Había sido acusado por varias pacientes de agresión sexual durante las visitas ginecológicas. Pero para Silvio Viale, ginecólogo de 68 años y político radical de Turín desde hace mucho tiempo, la absolución se produjo ayer porque “el acto no constituye un delito”.
La investigación se abrió en diciembre de 2023 con la denuncia de un paciente, a la que se sumaron otras cinco. Al final, los fiscales se encontraron investigando diez casos, seis de los cuales solicitaron directamente su sobreseimiento (cuatro mujeres se opusieron). Durante el juicio propusieron una pena de un año y cuatro meses para tres casos y retiraron los cargos en el cuarto. Todos los pacientes habían mencionado comportamientos inadecuados, incluso acosadores, durante las visitas a su consulta: bromas, elogios, miradas pero también actitudes prohibidas y caricias más allá del marco médico. “En algunos casos – explica el abogado Cosimo Palumbo, que durante el proceso recordó la jurisprudencia del Tribunal Supremo sobre la materia – los comportamientos atribuidos a Viale eran actos inevitables durante un examen ginecológico. En otros, se trataba de comportamientos que no tenían ninguna connotación sexual y, en cualquier caso, ninguna de las características que constituyen el delito de violencia. »
Silvio Viale se declara “contento, aunque entristecido”: “Cada uno piensa lo que quiere sobre sus propias sugerencias. Yo estaba convencido de que no había hecho nada. Era una acusación contra el ginecólogo, la categoría y el examen ginecológico: la condena habría sentado un precedente grave”. Luego, conmovido, recuerda los últimos años de la batalla legal, con su mujer y su hija a su lado: “Siempre han estado cerca de mí sin pestañear”.

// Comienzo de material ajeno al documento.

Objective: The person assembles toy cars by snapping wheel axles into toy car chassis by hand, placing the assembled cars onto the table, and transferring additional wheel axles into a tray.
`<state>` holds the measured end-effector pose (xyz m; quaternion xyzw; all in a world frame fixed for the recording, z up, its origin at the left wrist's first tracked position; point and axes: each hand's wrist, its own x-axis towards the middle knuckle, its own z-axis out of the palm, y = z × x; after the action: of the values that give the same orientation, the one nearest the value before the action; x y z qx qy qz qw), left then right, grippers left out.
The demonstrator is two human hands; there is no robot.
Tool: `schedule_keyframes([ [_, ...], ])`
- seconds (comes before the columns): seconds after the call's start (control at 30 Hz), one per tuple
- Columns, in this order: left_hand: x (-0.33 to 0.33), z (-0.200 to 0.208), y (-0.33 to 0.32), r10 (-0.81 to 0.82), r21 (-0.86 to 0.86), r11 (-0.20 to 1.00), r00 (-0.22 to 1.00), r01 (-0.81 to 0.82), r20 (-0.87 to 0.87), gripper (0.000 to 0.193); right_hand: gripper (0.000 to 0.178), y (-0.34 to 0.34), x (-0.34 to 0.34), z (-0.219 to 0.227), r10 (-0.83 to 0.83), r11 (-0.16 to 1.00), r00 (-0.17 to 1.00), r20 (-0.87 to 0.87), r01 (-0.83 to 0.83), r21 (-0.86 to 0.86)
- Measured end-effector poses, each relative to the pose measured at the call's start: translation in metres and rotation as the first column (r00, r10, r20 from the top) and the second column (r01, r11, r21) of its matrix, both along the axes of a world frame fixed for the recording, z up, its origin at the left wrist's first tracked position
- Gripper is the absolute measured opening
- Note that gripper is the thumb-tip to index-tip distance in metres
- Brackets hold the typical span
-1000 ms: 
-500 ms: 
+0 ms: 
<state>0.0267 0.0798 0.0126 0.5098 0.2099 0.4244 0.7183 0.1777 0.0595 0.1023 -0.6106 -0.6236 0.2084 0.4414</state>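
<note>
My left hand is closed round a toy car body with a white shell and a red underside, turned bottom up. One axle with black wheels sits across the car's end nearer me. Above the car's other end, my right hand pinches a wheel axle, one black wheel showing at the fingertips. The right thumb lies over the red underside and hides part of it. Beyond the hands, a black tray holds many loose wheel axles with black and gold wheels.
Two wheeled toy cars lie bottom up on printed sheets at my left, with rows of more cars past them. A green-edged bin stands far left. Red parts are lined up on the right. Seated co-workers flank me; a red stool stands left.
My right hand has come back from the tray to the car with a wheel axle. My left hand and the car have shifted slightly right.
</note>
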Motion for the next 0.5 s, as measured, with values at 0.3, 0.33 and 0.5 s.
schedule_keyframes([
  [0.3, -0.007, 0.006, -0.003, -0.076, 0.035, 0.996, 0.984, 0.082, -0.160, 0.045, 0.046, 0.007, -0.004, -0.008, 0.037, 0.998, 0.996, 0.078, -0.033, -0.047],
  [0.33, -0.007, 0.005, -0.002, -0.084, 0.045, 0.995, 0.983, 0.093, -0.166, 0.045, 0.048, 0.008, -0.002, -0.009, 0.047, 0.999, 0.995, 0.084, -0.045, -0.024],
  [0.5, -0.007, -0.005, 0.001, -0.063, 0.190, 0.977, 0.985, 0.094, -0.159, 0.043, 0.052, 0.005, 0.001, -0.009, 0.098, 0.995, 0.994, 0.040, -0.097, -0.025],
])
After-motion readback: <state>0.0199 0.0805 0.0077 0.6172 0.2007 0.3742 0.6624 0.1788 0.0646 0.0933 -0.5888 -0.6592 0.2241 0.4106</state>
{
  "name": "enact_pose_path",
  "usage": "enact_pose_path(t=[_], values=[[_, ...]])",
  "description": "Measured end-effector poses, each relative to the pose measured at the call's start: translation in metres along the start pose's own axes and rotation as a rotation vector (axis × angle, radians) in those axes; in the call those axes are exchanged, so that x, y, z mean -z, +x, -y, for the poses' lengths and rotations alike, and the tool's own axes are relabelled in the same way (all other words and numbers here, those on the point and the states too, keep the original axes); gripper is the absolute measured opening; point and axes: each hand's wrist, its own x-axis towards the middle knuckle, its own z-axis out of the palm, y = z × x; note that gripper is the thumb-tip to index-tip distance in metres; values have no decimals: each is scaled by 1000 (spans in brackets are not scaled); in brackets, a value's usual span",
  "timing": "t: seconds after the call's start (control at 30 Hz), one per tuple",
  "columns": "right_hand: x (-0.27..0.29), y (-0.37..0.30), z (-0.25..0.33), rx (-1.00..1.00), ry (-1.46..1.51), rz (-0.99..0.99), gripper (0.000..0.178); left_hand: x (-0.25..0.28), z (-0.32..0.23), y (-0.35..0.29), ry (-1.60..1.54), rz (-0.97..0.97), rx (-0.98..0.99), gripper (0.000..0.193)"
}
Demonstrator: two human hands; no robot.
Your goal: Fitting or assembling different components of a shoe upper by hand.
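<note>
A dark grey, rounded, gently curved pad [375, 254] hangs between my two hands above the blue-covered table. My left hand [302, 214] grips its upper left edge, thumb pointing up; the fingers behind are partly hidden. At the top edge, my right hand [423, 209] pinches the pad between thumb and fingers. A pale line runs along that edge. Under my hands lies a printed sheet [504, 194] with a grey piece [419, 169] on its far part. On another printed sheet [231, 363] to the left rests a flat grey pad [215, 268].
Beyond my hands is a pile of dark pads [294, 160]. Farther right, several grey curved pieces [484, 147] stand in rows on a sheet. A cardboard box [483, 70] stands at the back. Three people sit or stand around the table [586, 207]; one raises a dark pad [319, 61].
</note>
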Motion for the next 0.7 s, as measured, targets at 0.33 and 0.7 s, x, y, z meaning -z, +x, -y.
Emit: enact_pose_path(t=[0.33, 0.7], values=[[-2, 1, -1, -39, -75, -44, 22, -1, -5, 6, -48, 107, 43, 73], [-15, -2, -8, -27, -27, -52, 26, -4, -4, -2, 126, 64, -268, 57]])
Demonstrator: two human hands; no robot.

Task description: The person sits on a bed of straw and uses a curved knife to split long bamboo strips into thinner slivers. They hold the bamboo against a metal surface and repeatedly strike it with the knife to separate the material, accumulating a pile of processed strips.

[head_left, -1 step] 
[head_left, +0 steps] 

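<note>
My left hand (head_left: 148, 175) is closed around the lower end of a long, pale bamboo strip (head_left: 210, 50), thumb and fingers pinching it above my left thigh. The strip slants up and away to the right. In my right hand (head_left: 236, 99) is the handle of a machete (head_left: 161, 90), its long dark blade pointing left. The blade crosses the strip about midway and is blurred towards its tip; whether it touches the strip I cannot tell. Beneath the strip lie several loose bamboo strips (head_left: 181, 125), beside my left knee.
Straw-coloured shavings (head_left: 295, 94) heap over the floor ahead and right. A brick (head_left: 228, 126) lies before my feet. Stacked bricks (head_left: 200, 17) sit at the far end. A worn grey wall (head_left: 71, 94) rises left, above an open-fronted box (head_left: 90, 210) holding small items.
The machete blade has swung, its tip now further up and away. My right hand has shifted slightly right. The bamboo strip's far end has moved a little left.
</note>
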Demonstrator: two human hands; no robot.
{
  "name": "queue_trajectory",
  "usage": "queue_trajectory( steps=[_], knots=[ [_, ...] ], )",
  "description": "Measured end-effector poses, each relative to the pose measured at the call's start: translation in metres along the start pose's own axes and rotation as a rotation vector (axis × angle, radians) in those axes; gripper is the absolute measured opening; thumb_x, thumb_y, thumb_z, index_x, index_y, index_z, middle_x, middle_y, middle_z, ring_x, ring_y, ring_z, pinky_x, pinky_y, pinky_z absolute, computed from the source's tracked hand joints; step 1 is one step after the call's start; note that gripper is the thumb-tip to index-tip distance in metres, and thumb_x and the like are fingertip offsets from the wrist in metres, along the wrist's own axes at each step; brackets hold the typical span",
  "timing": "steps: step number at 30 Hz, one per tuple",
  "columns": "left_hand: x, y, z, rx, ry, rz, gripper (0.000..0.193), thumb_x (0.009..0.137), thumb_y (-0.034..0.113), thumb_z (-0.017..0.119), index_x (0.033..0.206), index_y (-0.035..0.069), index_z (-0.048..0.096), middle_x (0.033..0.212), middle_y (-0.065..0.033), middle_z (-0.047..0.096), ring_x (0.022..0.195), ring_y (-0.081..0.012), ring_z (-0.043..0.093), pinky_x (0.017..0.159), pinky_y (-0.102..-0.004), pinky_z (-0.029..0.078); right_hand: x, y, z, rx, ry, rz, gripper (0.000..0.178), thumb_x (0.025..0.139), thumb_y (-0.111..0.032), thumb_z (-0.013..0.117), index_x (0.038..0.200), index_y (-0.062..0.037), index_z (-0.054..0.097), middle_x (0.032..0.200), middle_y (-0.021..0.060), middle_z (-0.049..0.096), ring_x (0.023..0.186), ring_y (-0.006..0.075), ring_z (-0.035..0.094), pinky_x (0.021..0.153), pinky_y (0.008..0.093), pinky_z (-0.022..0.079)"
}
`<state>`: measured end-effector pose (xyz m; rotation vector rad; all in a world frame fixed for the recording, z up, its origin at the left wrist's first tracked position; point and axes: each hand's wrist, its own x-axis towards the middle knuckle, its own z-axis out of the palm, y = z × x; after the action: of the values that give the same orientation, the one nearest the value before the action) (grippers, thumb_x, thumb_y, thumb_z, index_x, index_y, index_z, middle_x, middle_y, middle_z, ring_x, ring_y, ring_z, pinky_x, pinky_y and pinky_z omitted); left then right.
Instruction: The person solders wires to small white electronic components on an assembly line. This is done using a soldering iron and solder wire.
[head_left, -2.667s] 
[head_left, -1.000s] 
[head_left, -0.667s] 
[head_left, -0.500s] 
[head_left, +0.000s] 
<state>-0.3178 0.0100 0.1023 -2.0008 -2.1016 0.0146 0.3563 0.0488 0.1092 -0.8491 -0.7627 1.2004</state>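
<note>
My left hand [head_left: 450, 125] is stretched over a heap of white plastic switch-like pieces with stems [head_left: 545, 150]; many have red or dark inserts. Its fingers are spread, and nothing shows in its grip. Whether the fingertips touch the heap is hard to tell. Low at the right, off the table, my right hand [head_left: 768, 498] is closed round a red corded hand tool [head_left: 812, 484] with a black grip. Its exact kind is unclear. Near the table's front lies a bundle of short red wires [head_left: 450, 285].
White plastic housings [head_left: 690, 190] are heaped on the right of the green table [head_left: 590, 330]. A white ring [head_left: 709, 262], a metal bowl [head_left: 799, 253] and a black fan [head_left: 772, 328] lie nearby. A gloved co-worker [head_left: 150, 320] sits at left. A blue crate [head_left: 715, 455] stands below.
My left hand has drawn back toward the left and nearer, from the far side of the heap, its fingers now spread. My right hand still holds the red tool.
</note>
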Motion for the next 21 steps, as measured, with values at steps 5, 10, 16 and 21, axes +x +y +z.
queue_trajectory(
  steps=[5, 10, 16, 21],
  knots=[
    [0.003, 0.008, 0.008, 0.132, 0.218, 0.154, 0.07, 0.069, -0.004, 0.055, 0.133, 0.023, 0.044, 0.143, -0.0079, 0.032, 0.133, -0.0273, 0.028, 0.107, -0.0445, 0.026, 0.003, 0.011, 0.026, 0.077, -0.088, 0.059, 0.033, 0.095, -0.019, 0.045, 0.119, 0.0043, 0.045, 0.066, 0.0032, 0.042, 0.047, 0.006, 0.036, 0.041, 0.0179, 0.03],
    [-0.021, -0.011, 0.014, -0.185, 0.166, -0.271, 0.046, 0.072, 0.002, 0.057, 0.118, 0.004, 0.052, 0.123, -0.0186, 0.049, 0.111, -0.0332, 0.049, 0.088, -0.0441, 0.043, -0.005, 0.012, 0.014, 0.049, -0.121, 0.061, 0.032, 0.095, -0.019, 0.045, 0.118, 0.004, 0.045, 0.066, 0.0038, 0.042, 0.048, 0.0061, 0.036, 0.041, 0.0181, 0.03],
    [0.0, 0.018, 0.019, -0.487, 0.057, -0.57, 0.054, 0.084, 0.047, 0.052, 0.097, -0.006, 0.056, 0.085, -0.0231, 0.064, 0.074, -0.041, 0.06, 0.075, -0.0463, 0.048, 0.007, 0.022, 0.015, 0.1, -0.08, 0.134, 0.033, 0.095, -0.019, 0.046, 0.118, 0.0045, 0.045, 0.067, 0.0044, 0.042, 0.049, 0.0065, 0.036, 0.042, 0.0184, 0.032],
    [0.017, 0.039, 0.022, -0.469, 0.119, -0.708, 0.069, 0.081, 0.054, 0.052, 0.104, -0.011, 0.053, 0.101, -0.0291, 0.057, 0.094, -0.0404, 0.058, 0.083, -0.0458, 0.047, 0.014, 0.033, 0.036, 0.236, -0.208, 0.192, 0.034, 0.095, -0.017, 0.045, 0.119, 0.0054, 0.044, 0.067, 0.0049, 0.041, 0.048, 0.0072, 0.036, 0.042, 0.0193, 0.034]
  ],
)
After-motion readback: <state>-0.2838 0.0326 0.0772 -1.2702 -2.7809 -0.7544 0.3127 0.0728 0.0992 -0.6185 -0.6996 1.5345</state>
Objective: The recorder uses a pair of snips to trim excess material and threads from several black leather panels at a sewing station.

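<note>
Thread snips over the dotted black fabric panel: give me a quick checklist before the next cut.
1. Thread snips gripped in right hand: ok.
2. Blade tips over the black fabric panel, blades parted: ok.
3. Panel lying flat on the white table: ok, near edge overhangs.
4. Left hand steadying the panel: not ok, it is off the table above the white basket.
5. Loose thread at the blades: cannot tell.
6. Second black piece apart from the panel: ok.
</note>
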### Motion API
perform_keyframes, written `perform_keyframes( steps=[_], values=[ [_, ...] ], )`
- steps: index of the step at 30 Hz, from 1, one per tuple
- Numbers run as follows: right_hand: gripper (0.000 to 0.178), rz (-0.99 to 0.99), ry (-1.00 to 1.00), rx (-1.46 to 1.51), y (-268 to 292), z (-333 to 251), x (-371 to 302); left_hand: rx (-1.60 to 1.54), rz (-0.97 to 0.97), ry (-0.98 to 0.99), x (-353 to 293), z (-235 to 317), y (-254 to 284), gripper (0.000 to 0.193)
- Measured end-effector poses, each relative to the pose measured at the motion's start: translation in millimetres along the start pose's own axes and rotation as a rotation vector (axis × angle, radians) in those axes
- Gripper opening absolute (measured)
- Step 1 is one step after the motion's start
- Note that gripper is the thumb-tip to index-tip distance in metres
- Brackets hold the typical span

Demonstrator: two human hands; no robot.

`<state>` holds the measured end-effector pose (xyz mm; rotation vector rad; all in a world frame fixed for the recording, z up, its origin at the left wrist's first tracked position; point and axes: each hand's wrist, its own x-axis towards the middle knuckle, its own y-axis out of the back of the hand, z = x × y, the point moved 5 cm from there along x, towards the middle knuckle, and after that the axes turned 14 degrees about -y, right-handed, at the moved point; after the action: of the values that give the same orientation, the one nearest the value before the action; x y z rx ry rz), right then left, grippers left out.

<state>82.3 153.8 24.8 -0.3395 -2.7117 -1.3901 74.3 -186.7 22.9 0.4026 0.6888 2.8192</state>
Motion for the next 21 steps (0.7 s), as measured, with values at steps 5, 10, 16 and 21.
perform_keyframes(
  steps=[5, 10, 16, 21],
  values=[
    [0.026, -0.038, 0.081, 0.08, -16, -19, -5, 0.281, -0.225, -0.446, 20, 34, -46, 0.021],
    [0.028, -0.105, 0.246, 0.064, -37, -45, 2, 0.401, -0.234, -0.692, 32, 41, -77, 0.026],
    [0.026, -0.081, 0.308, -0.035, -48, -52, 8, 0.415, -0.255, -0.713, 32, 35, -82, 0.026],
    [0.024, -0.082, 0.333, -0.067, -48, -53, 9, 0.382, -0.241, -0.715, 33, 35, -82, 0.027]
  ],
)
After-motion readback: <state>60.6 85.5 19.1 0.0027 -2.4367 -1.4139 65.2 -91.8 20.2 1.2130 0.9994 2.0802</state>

Viale, ex importante líder del movimiento radical, también es conocido en la actualidad nacional por sus declaraciones políticas y manifestaciones provocadoras: entre 2005 y 2010, libró una larga batalla a favor de la píldora para el aborto con medicamentos.
Pero hoy es concejal de +Europa en Turín y sigue acompañando sus campañas políticas con actos estrafalarios: a la Sala Roja, durante las sesiones del consejo municipal de Saboya, llegó disfrazado de fantasma, de payaso, con chaqueta y bermudas, con un enorme crucifijo metido en el bolsillo del pecho e incluso se cortó un mechón de pelo en solidaridad con las mujeres iraníes. Flash mobs individuales que a menudo lo han puesto en el centro de atención. Esta vez, se encontró en el helicóptero de los medios por razones muy diferentes.
Ayer, ante el tribunal, las abogadas civiles Benedetta Perego e Ilaria Sala quisieron subrayar “la valentía de las personas ofendidas”.
“Esperamos que esta condena pueda al menos contribuir a definir lo que una mujer puede o no sufrir, incluso durante un reconocimiento médico – comentan los abogados a la espera de conocer los motivos de la condena -. Es un camino de pequeños pasos que es necesario emprender para cambiar una cultura que todavía hoy lucha por reconocer la inviolabilidad del cuerpo de las mujeres”.